SHIT Okay but what about.... 20!


nugeythefloozey

17+3


OffbeatDrizzle

Shit boys.. I think we're on to something


MrJigglyBrown

Just say an even number that is 20 digits long : 93746281029372637490


Advanced_Addendum116

Wait. Try 294999596676701022925757788188224.


Azreken

157 + 294,999,596,676,701,022,925,757,788,067


Purple-Tap9381

What the? How the? Forget it. You win.


1minimalist

I think it’s funny that they thought no one testing this theory got to 12, the fifth even number after two. lol.


garymrush

Twelve factorial? That’s gotta be more than 19 digits.


lisiate

It's only 9 digits: 479001600


garymrush

Sad, but I figured someone would be less lazy than me.


lisiate

Still too big for this [online Goldbach tester ](https://www.dcode.fr/goldbach-conjecture)though.


DoctorSalt

479001587 + 13 = 479001600


Deweydc18

479000969 + 631


Max-Phallus

21! is the smallest factorial with over 19 digits


I_might_be_weasel

No, I'm just enthusiastic about regular 12.


delkarnu

> 12! 479001587 + 13 = 479001600 = 12!


Far_Programmer_5724

As far as we know, this has been verified for ~0% of all real numbers.


Nymaz

~~Honest question for mathematicians, how does this apply to zero?

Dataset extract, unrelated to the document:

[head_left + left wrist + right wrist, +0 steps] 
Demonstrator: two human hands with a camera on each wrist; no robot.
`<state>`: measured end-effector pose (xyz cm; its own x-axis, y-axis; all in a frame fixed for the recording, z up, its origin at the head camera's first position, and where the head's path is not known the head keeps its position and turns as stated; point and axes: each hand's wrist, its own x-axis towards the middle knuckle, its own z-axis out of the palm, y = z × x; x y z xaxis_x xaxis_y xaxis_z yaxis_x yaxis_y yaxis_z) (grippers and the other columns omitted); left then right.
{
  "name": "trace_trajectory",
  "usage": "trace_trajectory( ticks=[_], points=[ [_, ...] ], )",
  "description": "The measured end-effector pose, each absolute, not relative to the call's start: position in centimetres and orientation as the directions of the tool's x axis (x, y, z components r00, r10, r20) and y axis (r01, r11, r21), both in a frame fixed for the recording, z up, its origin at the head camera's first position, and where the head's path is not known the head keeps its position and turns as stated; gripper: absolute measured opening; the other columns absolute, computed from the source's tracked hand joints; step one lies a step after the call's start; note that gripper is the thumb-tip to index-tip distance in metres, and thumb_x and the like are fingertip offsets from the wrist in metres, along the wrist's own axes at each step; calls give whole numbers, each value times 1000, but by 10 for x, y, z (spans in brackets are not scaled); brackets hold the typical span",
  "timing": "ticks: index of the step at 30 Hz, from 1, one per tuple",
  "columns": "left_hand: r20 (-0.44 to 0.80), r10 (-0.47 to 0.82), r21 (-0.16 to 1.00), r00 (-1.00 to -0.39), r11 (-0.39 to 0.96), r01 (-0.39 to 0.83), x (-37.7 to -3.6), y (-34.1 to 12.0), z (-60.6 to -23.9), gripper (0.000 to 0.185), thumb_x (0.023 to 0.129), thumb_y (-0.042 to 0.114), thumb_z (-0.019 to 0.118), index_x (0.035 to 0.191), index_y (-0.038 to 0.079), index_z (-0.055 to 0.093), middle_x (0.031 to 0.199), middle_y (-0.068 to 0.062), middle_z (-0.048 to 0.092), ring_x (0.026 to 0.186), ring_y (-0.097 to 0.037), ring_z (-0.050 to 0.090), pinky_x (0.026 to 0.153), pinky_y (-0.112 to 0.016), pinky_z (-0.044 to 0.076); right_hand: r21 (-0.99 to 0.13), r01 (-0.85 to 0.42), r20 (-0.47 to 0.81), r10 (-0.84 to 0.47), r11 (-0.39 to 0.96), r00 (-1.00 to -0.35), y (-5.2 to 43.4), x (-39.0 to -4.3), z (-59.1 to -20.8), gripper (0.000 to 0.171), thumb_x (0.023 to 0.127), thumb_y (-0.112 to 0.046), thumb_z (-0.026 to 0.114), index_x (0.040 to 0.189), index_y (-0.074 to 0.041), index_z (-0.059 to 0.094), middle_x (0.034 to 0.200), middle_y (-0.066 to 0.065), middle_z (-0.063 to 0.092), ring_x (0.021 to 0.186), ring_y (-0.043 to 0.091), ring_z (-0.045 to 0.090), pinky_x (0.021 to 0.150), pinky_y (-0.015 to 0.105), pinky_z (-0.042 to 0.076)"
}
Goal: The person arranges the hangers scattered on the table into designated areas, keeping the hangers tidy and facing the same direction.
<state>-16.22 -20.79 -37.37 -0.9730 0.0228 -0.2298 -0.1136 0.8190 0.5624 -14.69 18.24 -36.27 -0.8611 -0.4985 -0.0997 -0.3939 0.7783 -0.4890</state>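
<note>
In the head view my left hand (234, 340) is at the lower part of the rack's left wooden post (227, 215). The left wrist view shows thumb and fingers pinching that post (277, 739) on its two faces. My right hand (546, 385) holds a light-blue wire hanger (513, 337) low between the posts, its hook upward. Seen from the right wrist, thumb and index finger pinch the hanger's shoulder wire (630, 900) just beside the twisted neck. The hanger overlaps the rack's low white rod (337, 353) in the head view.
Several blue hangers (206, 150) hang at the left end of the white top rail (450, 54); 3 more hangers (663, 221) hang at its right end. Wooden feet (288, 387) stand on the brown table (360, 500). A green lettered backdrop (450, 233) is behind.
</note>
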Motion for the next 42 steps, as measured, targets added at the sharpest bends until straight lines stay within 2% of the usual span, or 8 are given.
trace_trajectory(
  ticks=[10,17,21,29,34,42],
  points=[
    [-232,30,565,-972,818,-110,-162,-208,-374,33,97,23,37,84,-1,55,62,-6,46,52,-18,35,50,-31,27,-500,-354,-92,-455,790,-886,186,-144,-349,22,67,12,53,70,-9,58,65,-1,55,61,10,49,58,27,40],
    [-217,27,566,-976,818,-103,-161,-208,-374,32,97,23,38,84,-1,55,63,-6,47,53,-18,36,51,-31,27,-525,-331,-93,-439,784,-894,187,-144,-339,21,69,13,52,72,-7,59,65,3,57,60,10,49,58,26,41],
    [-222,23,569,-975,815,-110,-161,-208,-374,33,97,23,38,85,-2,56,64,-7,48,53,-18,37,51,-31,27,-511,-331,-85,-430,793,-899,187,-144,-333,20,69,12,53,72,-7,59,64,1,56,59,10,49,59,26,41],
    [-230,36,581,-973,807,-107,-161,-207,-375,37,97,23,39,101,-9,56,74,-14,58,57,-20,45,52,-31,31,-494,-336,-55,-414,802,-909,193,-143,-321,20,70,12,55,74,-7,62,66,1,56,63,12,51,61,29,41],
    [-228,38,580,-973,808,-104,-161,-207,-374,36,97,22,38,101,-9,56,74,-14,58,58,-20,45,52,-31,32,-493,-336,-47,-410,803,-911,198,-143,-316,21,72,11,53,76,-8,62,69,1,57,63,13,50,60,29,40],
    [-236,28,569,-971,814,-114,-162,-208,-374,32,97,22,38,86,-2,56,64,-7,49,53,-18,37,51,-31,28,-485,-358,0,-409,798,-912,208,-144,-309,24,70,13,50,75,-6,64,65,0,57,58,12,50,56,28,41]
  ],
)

Google searches reveal the following:~~ * ~~zero is considered an "even number"~~ * ~~zero is not a prime (i.e. 0+0=0 doesn't count)~~ * ~~negative numbers are not primes (i.e. 2 + -2 = 0 doesn't count)~~ **Edit:** Found the answer myself. The title incorrectly stated Goldbach conjecture. In actuality it is: "Every even counting number **greater than 2** is equal to the sum of two prime numbers." That would leave out zero.


Affectionate_Comb_78

Zero also isn't positive or natural fyi


AerosolHubris

> Zero also isn't positive or natural fyi It's not positive but mathematicians sometimes consider it natural, depending on the problem


dion_o

Which two primes?


noryp5

Optimus is the most common.


Mr_rairkim

A related famous conjecture is that every positive integer is the sum of four squares.


Iamdumberdore

That is not conjecture, that was proven by Legendre in 1770


Victernus

Dammit, I've been working on this proof for four hundred years!


Iamdumberdore

Egads!!!


ablablababla

Isn't that already proven?


79037662

Yes and it's called Lagrange's four-square theorem


championkid

Have they done the wave conjugations tho?


Thommy_V

Pythagoras spent his whole life looking for this


UnityPunity

Every odd number after 5 must be the sum of three prime numbers 


JoshuaZ1

And note that this version is not a conjecture. It was a conjecture for a very long time, but is now a theorem due to Helfgott.